Jan 20, 2018

Kue Es Krim Nurila

''Kapan ya, aku bisa beli es krim itu? Kayaknya enak banget" batin Nurila yang lagi-lagi ngiler. Ya, memang itulah kegiatan yang biasa dilakukan oleh Nurila. Apalagi siang itu sepulang sekolah, panas sekali. Uang jajan Nurila sudah habis. Dia sering lupa menyisakan uang jajannya untuk membeli es krim. Setiap berangkat dan pulang dia selalu melewati toko es krim. Nama toko tersebut adalah kue es krim.

"Assalamualaikum Ummi!" salam Nurila sesampainya di rumah. "Waalaikumsalam, wah!
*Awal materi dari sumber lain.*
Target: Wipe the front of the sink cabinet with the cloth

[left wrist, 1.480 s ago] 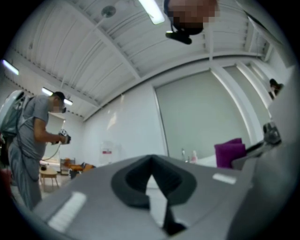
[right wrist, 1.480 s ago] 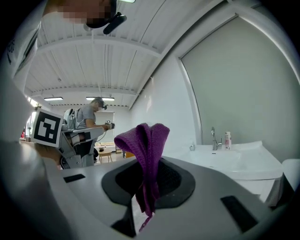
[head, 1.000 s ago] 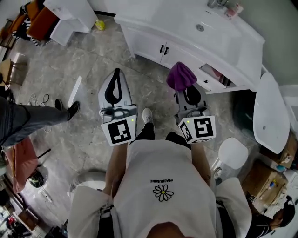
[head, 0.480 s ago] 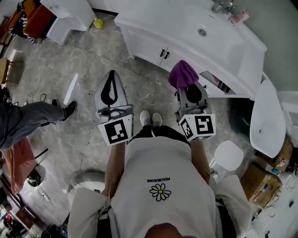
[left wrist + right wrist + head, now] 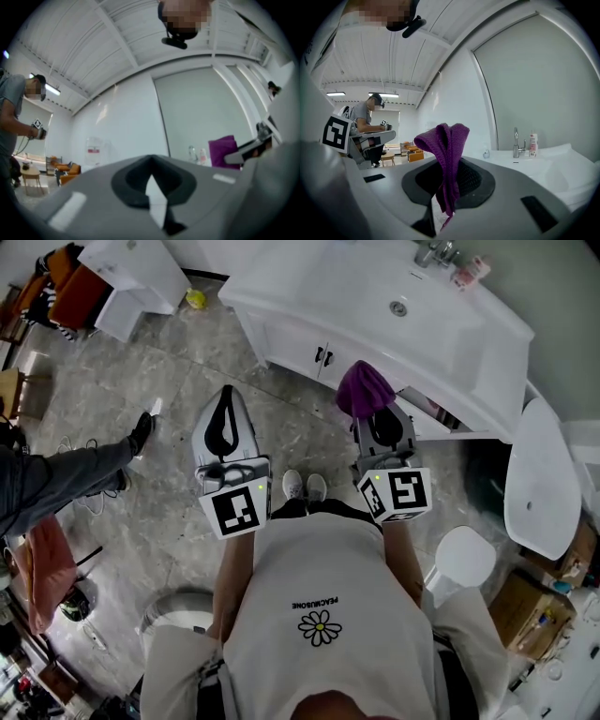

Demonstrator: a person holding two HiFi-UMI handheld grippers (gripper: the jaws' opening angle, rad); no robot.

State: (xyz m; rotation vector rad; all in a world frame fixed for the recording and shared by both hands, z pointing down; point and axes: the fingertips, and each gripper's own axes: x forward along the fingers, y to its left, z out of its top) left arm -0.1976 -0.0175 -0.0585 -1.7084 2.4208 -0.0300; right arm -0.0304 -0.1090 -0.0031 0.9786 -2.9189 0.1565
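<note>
We hold the purple cloth [image 5: 364, 388] clamped in the right gripper [image 5: 370, 411], whose jaws are closed on its lower folds while the rest bunches up above the tips (the right gripper view shows this best). In the head view the cloth sits right of centre in the upper half, near the white front of the sink cabinet [image 5: 298, 337]; whether it touches, we cannot tell. The left gripper [image 5: 227, 395], left of centre, is clenched on nothing, jaw tips meeting.
</note>
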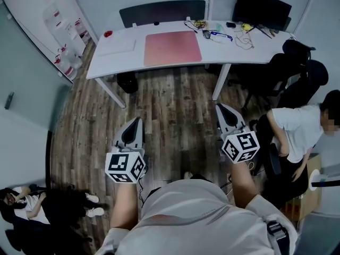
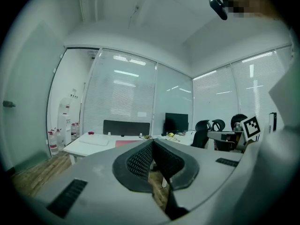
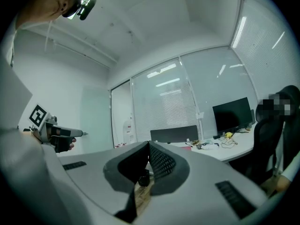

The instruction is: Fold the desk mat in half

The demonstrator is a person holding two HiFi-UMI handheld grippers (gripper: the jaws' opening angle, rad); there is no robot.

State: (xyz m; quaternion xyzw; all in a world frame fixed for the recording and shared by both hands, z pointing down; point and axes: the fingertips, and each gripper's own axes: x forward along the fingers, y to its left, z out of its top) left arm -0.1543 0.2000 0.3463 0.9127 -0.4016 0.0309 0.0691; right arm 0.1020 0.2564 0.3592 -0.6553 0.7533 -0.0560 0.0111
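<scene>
The pink desk mat lies flat and unfolded on the white desk at the far side of the room; in the left gripper view the mat shows as a thin red strip. My left gripper and right gripper hang side by side over the wooden floor, well short of the desk, and both point towards it. In their own views the left gripper and the right gripper have their jaws closed tip to tip, with nothing held between them.
A monitor, cables and small items crowd the desk's right end; a white sheet lies at its left. Black office chairs and a seated person are at the right. Another person sits low at the left.
</scene>
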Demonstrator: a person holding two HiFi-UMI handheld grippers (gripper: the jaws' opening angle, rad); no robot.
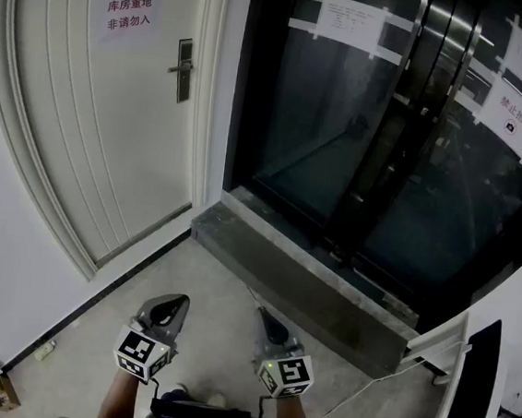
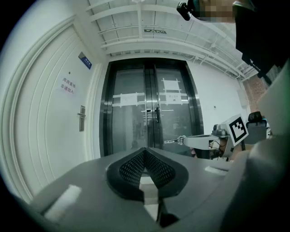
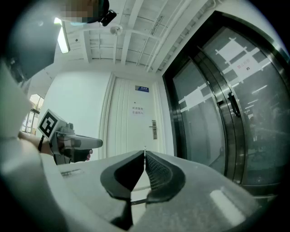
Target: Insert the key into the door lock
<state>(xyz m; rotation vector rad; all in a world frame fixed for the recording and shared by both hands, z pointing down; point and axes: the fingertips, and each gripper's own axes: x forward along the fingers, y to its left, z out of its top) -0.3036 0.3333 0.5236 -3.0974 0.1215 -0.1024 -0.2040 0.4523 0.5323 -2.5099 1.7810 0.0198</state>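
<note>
The white door (image 1: 113, 114) stands at the left, its metal handle and lock plate (image 1: 183, 70) at mid height; the lock plate also shows in the right gripper view (image 3: 154, 129) and the left gripper view (image 2: 81, 118). My right gripper (image 1: 264, 313) is held level, well back from the door, and is shut on a small key. The key's thin metal tip (image 3: 144, 148) pokes out between the pads, and from the side it shows as a slim blade (image 2: 170, 142). My left gripper (image 1: 175, 301) hangs beside it, shut with nothing in it (image 2: 145, 150).
A paper sign (image 1: 128, 15) is taped on the door. Dark glass double doors (image 1: 390, 124) with taped notices fill the right, behind a raised grey stone threshold (image 1: 299, 286). A cardboard box (image 1: 1, 391) lies by the wall at the lower left. A white frame (image 1: 467, 364) stands at the right.
</note>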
Ustadzah cilik sudah datang!" sambut Ummi. "Ummi, boleh minta uang jajan lagi gak? Cuma lima ribu doang kok. Ya,please..." pinta Nurila. "Memang uang jajanya kurang? Mau beli apa?" tanya Ummi heran. "Emm... Mau beli es krim. Uang jajannya gak kurang kok" jawab Nurila. "Boleh ya, Ummi? Sekali saja kok. Cuma mau coba gimana rasanya" Pinta Nurila lagi memohon. "Ya sudah deh, boleh. Sekalian Ummi juga mau coba. Beli dua ya, yang punya Ummi rasa melon "Ummi mengizinkan sambil memberi uang lima ribuan dua. "Yes, terimakasih Ummi! Aku sayang Ummi!" Sorak Nurila kesenangan. "Iya, sama-sama. Ummi juga sayang Nurila" kata Ummi. Dengan langkah semangat,Nurila berjalan keluar rumah setelah pamit ke Ummi.
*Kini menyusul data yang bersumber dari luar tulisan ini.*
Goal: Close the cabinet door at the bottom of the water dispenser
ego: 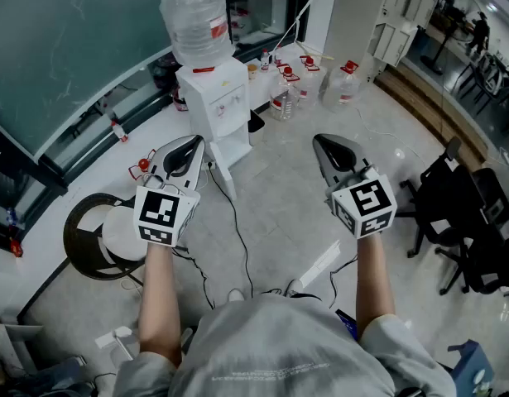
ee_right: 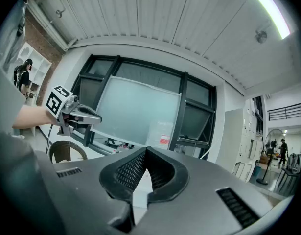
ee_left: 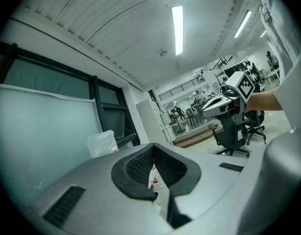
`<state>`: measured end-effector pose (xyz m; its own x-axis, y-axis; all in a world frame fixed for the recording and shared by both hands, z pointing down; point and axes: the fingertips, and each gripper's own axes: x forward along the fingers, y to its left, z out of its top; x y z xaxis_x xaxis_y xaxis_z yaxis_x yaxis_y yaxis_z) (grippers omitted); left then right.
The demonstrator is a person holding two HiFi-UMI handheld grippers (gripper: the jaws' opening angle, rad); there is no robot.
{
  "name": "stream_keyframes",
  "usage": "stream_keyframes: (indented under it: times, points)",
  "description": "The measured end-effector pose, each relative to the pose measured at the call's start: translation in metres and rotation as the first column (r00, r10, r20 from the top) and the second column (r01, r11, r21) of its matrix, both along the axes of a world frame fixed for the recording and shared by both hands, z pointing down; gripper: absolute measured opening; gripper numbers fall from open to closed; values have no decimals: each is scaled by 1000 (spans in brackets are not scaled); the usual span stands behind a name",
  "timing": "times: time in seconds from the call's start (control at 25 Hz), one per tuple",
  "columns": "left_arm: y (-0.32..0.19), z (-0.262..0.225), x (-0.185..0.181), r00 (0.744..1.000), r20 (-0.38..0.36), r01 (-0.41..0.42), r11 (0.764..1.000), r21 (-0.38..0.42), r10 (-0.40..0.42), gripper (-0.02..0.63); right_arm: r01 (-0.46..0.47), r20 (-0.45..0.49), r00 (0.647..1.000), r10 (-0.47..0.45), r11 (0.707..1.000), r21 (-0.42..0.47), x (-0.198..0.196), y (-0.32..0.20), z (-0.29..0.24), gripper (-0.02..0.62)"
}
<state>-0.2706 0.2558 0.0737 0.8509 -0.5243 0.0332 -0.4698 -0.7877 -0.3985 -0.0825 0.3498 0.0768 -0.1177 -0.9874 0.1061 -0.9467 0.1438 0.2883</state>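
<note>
The white water dispenser [ego: 214,98] stands ahead on the floor with a clear bottle [ego: 196,19] on top. Its lower cabinet door [ego: 225,168] seems to hang ajar toward me, though the view is steep. My left gripper [ego: 188,144] is held level, short of the dispenser and to its left, shut with nothing in it. My right gripper [ego: 321,142] hovers to the right of the dispenser, also shut and empty. In the left gripper view the closed gripper tips [ee_left: 152,153] meet below the bottle [ee_left: 102,143]. In the right gripper view the gripper tips [ee_right: 145,153] meet too.
Several water jugs [ego: 341,85] stand behind the dispenser. Black office chairs [ego: 461,213] are at the right. A round stool [ego: 97,234] sits left of my left arm. Cables [ego: 237,238] trail across the floor below the grippers. A glass wall [ego: 64,48] runs along the left.
</note>
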Motion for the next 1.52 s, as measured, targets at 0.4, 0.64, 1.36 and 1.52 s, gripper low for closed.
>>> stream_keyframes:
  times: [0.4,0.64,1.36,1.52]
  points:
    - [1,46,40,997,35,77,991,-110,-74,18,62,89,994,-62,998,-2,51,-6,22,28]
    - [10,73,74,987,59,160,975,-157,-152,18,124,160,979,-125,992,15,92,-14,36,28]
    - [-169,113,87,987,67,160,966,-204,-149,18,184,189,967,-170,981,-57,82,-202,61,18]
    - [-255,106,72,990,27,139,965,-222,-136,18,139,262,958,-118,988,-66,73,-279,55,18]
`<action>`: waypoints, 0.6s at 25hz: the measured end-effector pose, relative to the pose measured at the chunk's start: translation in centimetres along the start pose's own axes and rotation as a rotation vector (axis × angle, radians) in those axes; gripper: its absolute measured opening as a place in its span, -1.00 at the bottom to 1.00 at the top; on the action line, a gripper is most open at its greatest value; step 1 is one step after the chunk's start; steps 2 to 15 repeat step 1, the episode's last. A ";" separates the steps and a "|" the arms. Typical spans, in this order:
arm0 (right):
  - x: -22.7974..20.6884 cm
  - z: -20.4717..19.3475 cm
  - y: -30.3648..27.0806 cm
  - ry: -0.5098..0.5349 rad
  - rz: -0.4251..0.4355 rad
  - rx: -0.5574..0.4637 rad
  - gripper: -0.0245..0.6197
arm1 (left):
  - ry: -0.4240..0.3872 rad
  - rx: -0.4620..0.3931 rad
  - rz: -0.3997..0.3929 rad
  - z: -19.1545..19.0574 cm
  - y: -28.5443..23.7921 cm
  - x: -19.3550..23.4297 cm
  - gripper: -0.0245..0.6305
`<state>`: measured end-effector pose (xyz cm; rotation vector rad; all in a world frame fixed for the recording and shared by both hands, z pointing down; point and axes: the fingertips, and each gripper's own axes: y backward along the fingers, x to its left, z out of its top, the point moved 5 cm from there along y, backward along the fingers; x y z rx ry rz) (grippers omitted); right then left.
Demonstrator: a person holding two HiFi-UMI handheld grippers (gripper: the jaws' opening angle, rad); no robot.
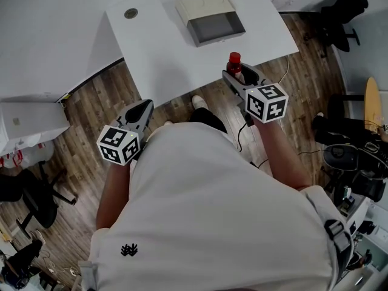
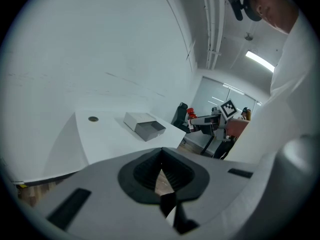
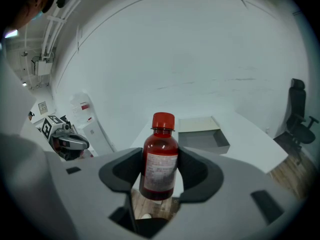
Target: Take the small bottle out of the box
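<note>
Fingers (image 3: 120, 171) of your right gripper (image 1: 237, 75) grasp the small bottle (image 3: 160, 166), upright by the desk (image 1: 157, 53) edge, apart from the open box (image 1: 209, 17); your left gripper (image 1: 144, 108) is clenched, empty.

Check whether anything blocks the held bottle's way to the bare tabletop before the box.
Nothing visible does. The right gripper holds the small bottle at the table's near edge; bare tabletop lies between it and the box.
</note>
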<state>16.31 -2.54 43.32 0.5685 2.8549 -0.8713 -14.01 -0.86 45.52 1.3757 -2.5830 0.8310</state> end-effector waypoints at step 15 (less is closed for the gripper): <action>-0.2 0.1 -0.1 0.000 0.000 0.000 -0.22 | -0.001 0.001 0.000 0.1 -0.2 0.0 -0.91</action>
Sesampainya di toko es krim, Nurila langsung memesan es krim. Sebelumnya,dia bertanya pada Mbak pelayan. "Mbak, harga es krimnya berapa?" Tanya Nurila. "Harga kecil dua ribu, harga biasa tiga ribu, harga istimewa empat ribu dan harga kue es krim lima ribu. Ada macam-macam rasa. Ada rasa stroberry, coklat, vanila, melon, anggur, pisang dan nanas. Mau yang mana dik?" kata pelayan itu. "Yang lima ribu aja deh,dua ya. Rasa melon dan vanila"pesan Nurila. "Oke, ditunggu sebentar ya dik..." kata pelayan itu. "Duduk saja di situ" lanjut pelayan itu sambil menunjuk kursi kosong. Nurila hanya tersenyum pada pelayan lalu duduk di kursi yang lebih dekat dengan dia. Tak lama kemudian, kue es krim sudah jadi. Nurila memberikan uang yang dibawanya ke pelayan dan mengambil kue es krim yang sudah jadi.
Di perjalanan pulang, Nurila melihat ada seorang anak yang melihat kue es krimnya. "Sepertinya dia juga mau kue es krim yang aku beli. Tapa gimana ya? Aku kan juga belum nyobain kue es krim. Pasti lezat deh! Udah gitu, aku sudah lama ingin membelinya. Tapi bukankah dia lebih mau dibandingkan aku? Ah, sudahlah! Mending aku kasih aja kue es krimku ke dia. Lagian kan, aku juga bisa buat kue es krim di rumah kan?" batin Nurila yang sebenarnya juga mau kue es krimnya. Tapi dia segera menghampiri anak itu dan memberikan kue es krimnya ke anak itu. Anak itu sangat berterimakasih pada Nurila. Akhirnya hati Nurila lega setelah memberikan kue es krimnya ke anak tadi. Tapi kue es krim punya Ummi tidak diberikan ke anak tadi. Hanya punya Nurila sendiri yang diberikan. Nurila tidak sabar untuk sampai di rumah. Untuk apa coba...??? Untuk menulis kisah serunya ini di buku diary miliknya. Tamat.